Prompt:
The answer must be the lines from the one containing "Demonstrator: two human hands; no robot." through the last line of the data below, copied exactly, with nothing else.

Data provided:
-------
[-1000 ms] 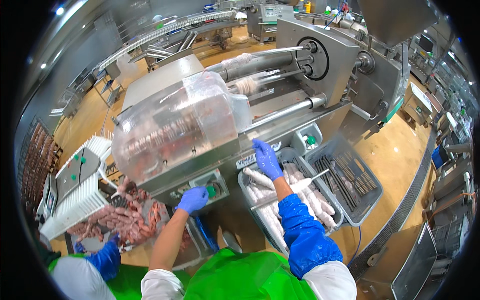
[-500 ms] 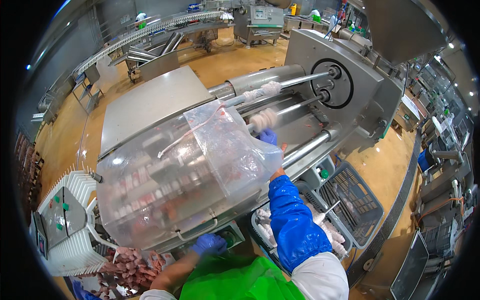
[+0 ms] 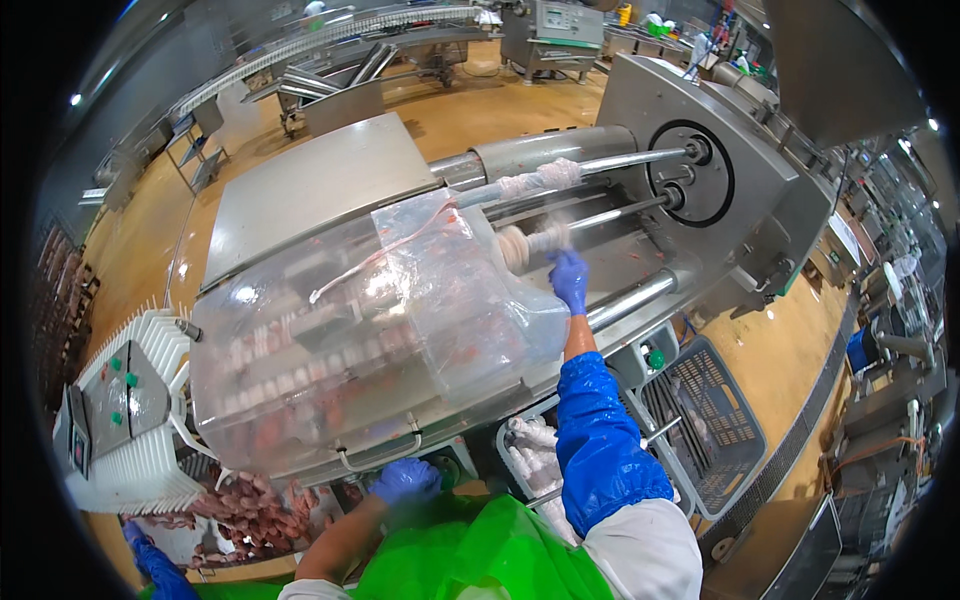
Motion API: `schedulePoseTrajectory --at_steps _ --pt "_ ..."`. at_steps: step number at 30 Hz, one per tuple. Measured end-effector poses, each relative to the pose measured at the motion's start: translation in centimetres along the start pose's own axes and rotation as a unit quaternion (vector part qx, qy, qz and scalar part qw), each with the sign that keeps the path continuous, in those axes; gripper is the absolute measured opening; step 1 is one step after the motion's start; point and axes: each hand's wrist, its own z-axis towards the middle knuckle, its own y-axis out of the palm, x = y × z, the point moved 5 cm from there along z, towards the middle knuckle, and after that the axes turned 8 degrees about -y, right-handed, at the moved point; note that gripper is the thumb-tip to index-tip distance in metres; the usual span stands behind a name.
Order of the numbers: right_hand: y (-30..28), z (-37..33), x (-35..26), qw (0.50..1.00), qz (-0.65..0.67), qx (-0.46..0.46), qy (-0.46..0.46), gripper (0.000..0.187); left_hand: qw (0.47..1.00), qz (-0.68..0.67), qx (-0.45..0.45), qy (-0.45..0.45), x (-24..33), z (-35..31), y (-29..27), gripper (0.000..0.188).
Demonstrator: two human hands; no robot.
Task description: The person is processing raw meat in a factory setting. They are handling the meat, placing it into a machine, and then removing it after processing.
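Gripping the bunched white casing on the steel filling tube at one o'clock, the right hand closes round it, casing only part-way on; left hand rests, fingers curled, by the green button at six.

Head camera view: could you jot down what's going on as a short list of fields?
Place: factory floor, steel sausage machine
Right hand: blue glove, on pale casing bunched on a horizontal tube
Left hand: blue glove, at the machine's front edge under the clear cover
Below cover: heap of pink sausages
Right side: grey crate
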Motion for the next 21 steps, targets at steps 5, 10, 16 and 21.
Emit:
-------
Solution:
Demonstrator: two human hands; no robot.
Task description: The person is processing raw meat in a factory setting. They are handling the meat, placing it into a machine, and then removing it after processing.
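Gripping the bunched white casing on the steel filling tube at one o'clock, the right hand closes round it, casing only part-way on; left hand rests, fingers curled, by the green button at six.

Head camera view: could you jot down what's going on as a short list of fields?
Place: factory floor, steel sausage machine
Right hand: blue glove, on pale casing bunched on a horizontal tube
Left hand: blue glove, at the machine's front edge under the clear cover
Below cover: heap of pink sausages
Right side: grey crate
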Motion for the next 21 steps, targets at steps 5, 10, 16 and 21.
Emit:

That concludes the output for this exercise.